For a single dataframe, summarise the levels of each categorical column. If two dataframes are supplied, compare the levels of categorical features that appear in both dataframes. For grouped dataframes, summarise the levels of categorical features separately for each group.
inspect_cat(df1, df2 = NULL, include_int = FALSE)
A dataframe.
An optional second data frame for comparing categorical levels.
Defaults to NULL
.
Logical flag - whether to treat integer columns as categories. Default is FALSE
.
A tibble summarising or comparing the categorical features in one or a pair of dataframes.
For a single dataframe, the tibble returned contains the columns:
col_name
, character vector containing column names of df1
.
cnt
integer column containing count of unique levels found in each column,
including NA
.
common
, a character column containing the name of the most common level.
common_pcnt
, the percentage of each column occupied by the most common level shown in
common
.
levels
, a named list containing relative frequency tibbles for each feature.
For a pair of dataframes, the tibble returned contains the columns:
col_name
, character vector containing names of columns appearing in both
df1
and df2
.
jsd
, a numeric column containing the Jensen-Shannon divergence. This measures the
difference in relative frequencies of levels in a pair of categorical features. Values near
to 0 indicate agreement of the distributions, while 1 indicates disagreement.
pval
, the p-value corresponding to a NHT that the true frequencies of the categories are equal.
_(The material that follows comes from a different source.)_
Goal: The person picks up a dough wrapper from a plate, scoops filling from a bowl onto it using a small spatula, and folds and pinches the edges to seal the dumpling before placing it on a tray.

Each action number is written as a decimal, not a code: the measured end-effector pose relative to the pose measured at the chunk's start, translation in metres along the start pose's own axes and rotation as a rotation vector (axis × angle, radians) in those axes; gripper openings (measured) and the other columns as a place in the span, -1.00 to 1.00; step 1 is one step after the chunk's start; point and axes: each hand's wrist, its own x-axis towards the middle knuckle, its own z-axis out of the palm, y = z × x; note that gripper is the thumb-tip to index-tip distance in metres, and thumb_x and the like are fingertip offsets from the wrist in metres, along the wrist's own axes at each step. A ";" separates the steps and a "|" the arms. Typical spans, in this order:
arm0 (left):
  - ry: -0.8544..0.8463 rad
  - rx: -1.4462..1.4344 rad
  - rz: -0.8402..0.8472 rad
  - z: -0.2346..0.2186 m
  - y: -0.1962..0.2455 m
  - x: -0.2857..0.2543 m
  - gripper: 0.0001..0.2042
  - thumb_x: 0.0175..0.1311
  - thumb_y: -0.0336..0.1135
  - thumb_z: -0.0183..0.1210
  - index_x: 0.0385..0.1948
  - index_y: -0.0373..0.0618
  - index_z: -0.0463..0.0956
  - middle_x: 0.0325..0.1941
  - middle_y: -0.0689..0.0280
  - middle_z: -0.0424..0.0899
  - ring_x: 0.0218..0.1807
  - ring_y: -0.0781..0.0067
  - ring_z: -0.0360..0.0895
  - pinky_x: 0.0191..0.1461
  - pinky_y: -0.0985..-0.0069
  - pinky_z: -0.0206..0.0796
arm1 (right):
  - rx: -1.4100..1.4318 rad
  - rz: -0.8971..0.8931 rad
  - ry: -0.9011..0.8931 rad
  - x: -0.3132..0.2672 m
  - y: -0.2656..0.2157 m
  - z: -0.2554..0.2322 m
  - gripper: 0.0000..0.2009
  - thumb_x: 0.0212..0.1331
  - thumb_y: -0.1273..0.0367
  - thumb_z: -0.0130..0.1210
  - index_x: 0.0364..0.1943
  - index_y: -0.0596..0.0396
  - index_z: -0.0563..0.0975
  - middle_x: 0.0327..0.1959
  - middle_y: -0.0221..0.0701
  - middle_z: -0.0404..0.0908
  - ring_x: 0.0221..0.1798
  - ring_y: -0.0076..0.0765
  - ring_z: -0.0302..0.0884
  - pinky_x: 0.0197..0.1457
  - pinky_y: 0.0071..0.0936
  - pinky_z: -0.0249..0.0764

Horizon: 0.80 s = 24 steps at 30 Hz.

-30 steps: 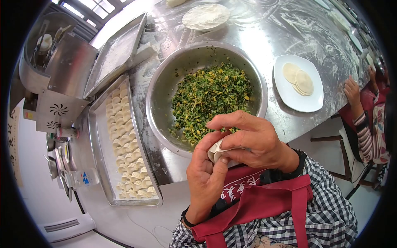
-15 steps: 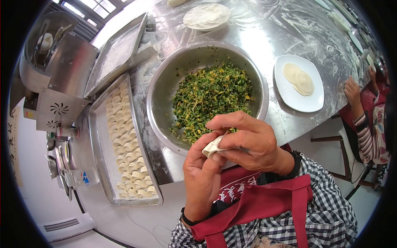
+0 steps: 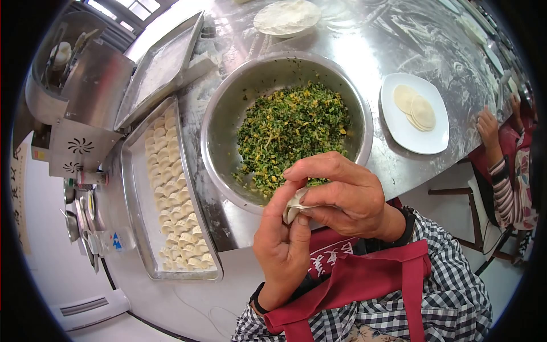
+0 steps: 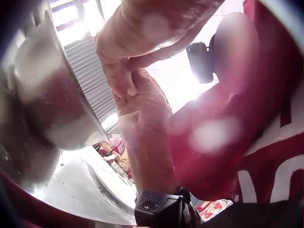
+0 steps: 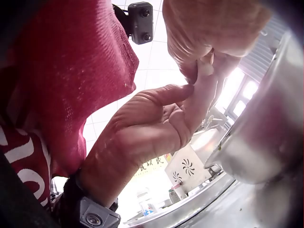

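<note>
Over the near edge of the steel bowl, both hands hold one pale dough dumpling [image 3: 293,206], mostly covered by fingers. My left hand [image 3: 280,244] supports it from the left, thumb against its near side and forefinger along its far side. From the right, my right hand [image 3: 348,198] pinches its edge between thumb and fingers. In the right wrist view a bit of white dough [image 5: 205,69] shows between the two hands. Chopped green and yellow filling [image 3: 293,131] lies in the bowl [image 3: 219,119] just beyond them.
Left of the bowl, a metal tray [image 3: 137,194] carries rows of folded dumplings [image 3: 174,194]. Another floured tray [image 3: 162,71] sits behind it. A white plate [image 3: 401,137] with several round wrappers [image 3: 421,112] lies right, a flour-covered plate [image 3: 288,17] at the back. Another person's hand [image 3: 488,128] rests at the table's right edge.
The dumpling has turned a little between the fingers, and the left thumb and fingers have shifted along it. The right hand keeps nearly the same pose. The head view has moved slightly.
</note>
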 end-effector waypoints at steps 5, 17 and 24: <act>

A small p indicates evidence that the the two sets of relative frequencies are actually different. The test
is based on a modified Chi-squared statistic.
lvls_1
, lvls_2
, the relative frequency of levels in each of df1
and df2
.
For a grouped dataframe, the tibble returned is as for a single dataframe, but where
the first k
columns are the grouping columns. There will be as many rows in the result
as there are unique combinations of the grouping variables.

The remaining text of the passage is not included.